A special issue of Agronomy (ISSN 2073-4395). This special issue belongs to the section "Precision and Digital Agriculture".

Deadline for manuscript submissions: closed (20 August 2022) | Viewed by 47846

Special Issue Editors

Centre Eau Terre Environnement, Institut National de la Recherche Scientifique (INRS), Quebec City, QC G1K 9A9, Canada
Interests: remote sensing; geomatics; analysis of optical, SAR, and UAV Earth observations through artificial intelligence and machine learning approaches for agro-environmental applications
Special Issues, Collections and Topics in MDPI journals
Département de Géomatique Appliquée, Université de Sherbrooke, Sherbrooke, QC J1K 2R1, Canada
Interests: remote sensing; deep learning; precision agriculture
Special Issues, Collections and Topics in MDPI journals
Centre Eau Terre Environnement, INRS, 490 Rue de la Couronne, Québec, QC G1K 9A9, Canada
Interests: remote sensing; precision agriculture; deep learning; geomatics; spatial and temporal variability of water resources; microclimate; UAVs
Special Issues, Collections and Topics in MDPI journals

Special Issue Information

Dear Colleagues,

Smart agriculture, comprising precision agriculture, digital agriculture, and other new concepts in agricultural research and practice, has gained increasing attention in recent years due to the rising importance of sustainable food production and resource management, as well as to the opportunity offered by the emergence of several digital hardware and software technologies. Accordingly, the development of geospatial, information technology, Internet of Things, robotics, artificial intelligence, and data analytics applications plays an essential role in modern farm management. Traditional approaches of information and knowledge collection for the monitoring of agricultural fields is laborious, time-consuming, and may contain uncertainties. Therefore, technological advances in remote sensing platforms and sensors, digital web applications, and cloud data storage and management centers, as well as the development of intelligent data analysis methods and decision support systems, have improved the quality of monitoring of agricultural lands in order to meet agricultural requirements. Smart agriculture, based on today’s variable-rate technology, geospatial technology, sensor technology, Internet of Things, open-source data and algorithms, machine learning (e.g., deep learning), and high-performance computing can benefit from these opportunities and can address the new food production challenges related to cropping system optimization for improving productivity and reducing environmental impacts.
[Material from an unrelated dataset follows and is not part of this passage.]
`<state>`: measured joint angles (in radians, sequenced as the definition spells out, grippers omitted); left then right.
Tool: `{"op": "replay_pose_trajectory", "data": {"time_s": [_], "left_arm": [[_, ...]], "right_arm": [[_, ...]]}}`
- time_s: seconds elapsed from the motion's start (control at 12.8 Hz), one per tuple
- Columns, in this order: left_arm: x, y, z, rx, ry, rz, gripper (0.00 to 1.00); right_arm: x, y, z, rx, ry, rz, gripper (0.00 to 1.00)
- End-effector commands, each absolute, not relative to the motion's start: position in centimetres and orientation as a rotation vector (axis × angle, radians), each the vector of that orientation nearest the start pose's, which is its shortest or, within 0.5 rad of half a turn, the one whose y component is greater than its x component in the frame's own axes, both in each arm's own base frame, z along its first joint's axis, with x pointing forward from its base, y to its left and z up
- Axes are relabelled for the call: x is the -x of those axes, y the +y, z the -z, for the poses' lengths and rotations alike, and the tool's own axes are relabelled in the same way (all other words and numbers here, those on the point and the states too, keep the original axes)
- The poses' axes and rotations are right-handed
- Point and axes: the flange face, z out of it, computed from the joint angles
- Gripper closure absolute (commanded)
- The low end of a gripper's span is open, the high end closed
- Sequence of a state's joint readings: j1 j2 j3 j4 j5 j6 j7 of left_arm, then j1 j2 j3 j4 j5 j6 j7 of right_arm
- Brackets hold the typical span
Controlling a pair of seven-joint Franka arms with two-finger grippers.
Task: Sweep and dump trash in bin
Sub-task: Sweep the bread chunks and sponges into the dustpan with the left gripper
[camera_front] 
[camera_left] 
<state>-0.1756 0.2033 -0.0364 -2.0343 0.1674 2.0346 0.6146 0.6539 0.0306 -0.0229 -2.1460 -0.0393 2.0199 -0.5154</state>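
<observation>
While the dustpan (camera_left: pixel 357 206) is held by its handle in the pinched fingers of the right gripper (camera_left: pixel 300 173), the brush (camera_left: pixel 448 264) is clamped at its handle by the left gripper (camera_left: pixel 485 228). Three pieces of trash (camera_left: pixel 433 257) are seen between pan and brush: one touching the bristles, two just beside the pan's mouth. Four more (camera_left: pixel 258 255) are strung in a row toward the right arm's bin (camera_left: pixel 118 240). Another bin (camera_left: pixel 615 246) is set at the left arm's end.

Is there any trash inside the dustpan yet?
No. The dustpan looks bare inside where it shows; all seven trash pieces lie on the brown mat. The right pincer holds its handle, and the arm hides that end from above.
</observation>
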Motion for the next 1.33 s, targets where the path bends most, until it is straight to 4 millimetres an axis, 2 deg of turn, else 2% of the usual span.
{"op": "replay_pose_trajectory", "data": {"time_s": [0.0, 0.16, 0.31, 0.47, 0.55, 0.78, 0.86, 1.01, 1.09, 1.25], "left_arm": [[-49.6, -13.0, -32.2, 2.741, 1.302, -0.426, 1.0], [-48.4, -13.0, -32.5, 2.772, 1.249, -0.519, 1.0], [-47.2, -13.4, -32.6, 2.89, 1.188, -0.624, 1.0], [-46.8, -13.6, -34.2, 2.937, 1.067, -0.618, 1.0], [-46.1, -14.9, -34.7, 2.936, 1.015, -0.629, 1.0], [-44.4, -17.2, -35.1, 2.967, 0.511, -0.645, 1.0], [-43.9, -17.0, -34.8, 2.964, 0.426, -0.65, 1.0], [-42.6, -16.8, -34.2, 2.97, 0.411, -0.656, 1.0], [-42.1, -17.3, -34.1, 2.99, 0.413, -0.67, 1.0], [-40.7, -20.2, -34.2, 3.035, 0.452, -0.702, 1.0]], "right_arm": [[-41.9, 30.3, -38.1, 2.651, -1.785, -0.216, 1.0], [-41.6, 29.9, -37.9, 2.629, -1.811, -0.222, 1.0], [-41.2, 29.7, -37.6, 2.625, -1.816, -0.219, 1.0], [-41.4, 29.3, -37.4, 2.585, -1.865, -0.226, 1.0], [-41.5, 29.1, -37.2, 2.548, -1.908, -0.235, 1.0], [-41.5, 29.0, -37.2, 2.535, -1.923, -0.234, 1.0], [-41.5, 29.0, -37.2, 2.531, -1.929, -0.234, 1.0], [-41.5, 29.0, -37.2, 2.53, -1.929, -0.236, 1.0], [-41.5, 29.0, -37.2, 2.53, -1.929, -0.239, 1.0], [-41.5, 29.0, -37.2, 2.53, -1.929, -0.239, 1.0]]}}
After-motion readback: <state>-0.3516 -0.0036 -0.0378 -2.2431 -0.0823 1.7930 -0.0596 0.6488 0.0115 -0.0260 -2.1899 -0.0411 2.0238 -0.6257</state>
This is a joint Special Issue of Agronomy and Remote Sensing, titled “Applications of Deep Learning in Smart Agriculture,” that aims to present the state-of-the-art and original analytical methods based on deep learning for transforming diverse advanced agro-environmental data from machinery, drone, airborne, and satellite sensors into information relevant to various agronomy applications. Research papers that examine the latest developments in concepts, methods, techniques, and case study applications are welcomed. According to the aims and scope of these journals, articles based on the application of deep learning to agricultural remote sensing data can be submitted to Remote Sensing, while articles presenting analyses of other types of data or technologies in smart/precision agriculture can be submitted to Agronomy.
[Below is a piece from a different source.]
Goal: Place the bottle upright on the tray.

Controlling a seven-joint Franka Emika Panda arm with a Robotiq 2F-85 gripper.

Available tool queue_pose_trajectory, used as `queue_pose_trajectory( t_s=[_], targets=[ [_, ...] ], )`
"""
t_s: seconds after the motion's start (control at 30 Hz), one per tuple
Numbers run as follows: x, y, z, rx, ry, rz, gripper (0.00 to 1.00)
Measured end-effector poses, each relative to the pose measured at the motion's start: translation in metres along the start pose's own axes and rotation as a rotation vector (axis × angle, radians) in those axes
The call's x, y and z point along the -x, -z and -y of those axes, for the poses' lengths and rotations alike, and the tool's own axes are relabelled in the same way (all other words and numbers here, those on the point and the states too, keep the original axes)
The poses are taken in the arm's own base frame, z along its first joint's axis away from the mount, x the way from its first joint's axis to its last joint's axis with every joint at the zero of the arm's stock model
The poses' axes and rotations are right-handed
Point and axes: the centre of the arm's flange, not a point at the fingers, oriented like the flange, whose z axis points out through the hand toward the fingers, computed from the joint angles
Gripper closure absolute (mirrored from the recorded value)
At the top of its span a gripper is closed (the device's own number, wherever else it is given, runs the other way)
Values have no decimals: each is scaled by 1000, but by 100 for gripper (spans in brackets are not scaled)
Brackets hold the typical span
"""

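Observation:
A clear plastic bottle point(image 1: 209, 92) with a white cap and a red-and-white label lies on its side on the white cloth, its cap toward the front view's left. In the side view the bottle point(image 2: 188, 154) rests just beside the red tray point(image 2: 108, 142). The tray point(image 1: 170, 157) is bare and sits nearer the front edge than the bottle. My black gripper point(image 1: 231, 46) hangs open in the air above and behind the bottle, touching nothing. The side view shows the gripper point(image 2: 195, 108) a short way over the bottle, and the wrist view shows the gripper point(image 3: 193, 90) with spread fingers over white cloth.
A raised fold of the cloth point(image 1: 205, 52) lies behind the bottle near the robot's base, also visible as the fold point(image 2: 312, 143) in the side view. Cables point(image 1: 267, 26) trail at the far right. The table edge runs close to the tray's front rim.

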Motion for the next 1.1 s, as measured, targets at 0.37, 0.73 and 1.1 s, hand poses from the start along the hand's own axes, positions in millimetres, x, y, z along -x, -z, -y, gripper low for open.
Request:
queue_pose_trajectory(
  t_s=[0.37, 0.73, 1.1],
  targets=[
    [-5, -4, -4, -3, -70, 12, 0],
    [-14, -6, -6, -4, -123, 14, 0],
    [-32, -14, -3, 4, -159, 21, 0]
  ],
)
You may choose our Joint Special Issue in Remote Sensing.

Dr. Saeid Homayouni
Dr. Yacine Bouroubi
Dr. Karem Chokmani
Guest Editors

Manuscript Submission Information

Manuscripts should be submitted online at www.mdpi.com by registering and logging in to this website. Once you are registered, click here to go to the submission form. Manuscripts can be submitted until the deadline. All submissions that pass pre-check are peer-reviewed. Accepted papers will be published continuously in the journal (as soon as accepted) and will be listed together on the special issue website. Research articles, review articles as well as short communications are invited. For planned papers, a title and short abstract (about 100 words) can be sent to the Editorial Office for announcement on this website.
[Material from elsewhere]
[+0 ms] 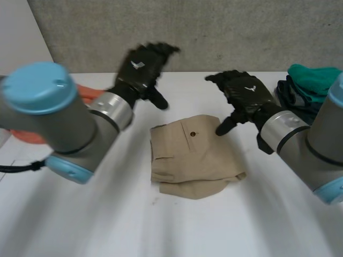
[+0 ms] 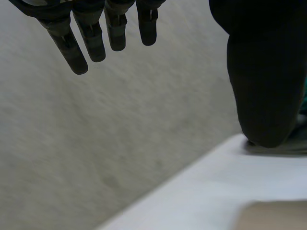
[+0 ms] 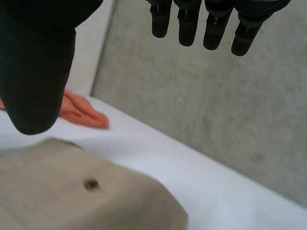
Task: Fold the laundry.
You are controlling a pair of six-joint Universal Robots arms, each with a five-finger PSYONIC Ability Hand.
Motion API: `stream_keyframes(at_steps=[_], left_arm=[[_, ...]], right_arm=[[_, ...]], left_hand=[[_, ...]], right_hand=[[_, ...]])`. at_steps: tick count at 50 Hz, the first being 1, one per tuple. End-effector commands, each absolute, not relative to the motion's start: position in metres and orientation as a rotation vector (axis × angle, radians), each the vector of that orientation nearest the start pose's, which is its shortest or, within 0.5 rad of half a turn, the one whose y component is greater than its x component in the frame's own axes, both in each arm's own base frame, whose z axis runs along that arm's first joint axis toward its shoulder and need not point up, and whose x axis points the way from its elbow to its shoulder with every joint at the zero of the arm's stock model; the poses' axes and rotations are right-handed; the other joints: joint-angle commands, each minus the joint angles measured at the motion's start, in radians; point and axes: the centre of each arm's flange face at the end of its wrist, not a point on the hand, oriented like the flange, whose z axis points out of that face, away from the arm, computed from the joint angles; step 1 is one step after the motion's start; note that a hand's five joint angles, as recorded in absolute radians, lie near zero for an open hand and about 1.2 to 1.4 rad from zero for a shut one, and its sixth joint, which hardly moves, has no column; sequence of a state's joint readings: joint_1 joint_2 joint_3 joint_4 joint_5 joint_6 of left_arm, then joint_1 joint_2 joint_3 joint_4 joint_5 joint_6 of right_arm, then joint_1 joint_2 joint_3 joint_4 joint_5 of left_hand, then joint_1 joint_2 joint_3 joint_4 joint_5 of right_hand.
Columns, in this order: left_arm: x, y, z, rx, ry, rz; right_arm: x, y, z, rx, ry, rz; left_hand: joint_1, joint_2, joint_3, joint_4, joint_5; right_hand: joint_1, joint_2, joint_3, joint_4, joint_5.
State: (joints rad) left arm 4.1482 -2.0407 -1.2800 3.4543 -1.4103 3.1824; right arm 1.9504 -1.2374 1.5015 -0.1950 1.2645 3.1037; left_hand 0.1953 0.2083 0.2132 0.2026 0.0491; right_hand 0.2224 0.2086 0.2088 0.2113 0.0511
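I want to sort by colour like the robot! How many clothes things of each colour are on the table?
Tan folded shorts: 1
Orange crumpled cloth: 1
Teal-green cloth heap: 1 (pieces inside cannot be counted)
Total: 3

Folded trousers mid-table, a hand on either far side, laundry at both edges.

With the folded trousers (image 1: 193, 158) as the centre of the dial on the table (image 1: 161, 225), the left hand (image 1: 140, 67) hangs at eleven o'clock, clear of them. The right hand (image 1: 244, 93) hangs at one o'clock, its thumb by the trousers' far right corner. A loose cloth (image 1: 28, 137) lies at ten o'clock near the table's left edge, partly behind the left arm. A pile of clothes (image 1: 311, 85) sits at two o'clock by the right edge, just beyond the right hand. A wall (image 1: 225, 32) stands behind the table at twelve.
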Motion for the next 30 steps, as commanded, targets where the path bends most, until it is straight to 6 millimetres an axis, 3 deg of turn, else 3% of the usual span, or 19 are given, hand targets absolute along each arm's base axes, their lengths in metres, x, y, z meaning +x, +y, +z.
stream_keyframes(at_steps=[1, 5, 11, 18, 22, 28, 30], left_arm=[[-0.376, -0.261, 0.197, 1.019, 2.615, -2.235], [-0.372, -0.253, 0.170, 0.958, 2.669, -2.029], [-0.368, -0.245, 0.141, 0.933, 2.671, -1.870], [-0.359, -0.239, 0.131, 1.042, 2.637, -1.731], [-0.360, -0.239, 0.139, 1.076, 2.596, -1.756], [-0.362, -0.245, 0.198, 1.063, 2.499, -1.998], [-0.363, -0.250, 0.217, 1.093, 2.477, -2.091]], right_arm=[[0.283, -0.306, 0.199, -0.775, 2.088, -1.618], [0.285, -0.312, 0.176, -0.820, 2.168, -1.488], [0.284, -0.317, 0.135, -0.973, 2.255, -1.412], [0.278, -0.318, 0.134, -1.117, 2.281, -1.479], [0.277, -0.317, 0.148, -1.120, 2.263, -1.570], [0.272, -0.307, 0.177, -1.117, 2.158, -1.753], [0.275, -0.291, 0.189, -1.141, 2.088, -1.815]], left_hand=[[0.006, -0.007, -0.011, -0.001, -0.022], [0.006, -0.007, -0.011, -0.001, -0.022], [0.006, -0.007, -0.011, -0.001, -0.022], [0.039, 0.026, 0.021, 0.031, 0.010], [0.051, 0.038, 0.033, 0.043, 0.022], [-0.002, -0.015, -0.020, -0.010, -0.031], [-0.002, -0.015, -0.020, -0.010, -0.031]], right_hand=[[-0.048, -0.034, -0.034, -0.037, -0.051], [-0.048, -0.034, -0.034, -0.037, -0.051], [-0.048, -0.034, -0.034, -0.037, -0.051], [-0.048, -0.034, -0.034, -0.037, -0.051], [-0.048, -0.034, -0.034, -0.037, -0.051], [-0.048, -0.034, -0.034, -0.037, -0.051], [-0.048, -0.034, -0.034, -0.037, -0.051]])
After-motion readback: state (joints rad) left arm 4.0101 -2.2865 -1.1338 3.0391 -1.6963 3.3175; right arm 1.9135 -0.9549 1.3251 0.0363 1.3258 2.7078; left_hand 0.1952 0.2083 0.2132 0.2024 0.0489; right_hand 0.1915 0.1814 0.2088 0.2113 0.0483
Submitted manuscripts should not have been published previously, nor be under consideration for publication elsewhere (except conference proceedings papers). All manuscripts are thoroughly refereed through a single-blind peer-review process. A guide for authors and other relevant information for submission of manuscripts is available on the Instructions for Authors page. Agronomy is an international peer-reviewed open access monthly journal published by MDPI.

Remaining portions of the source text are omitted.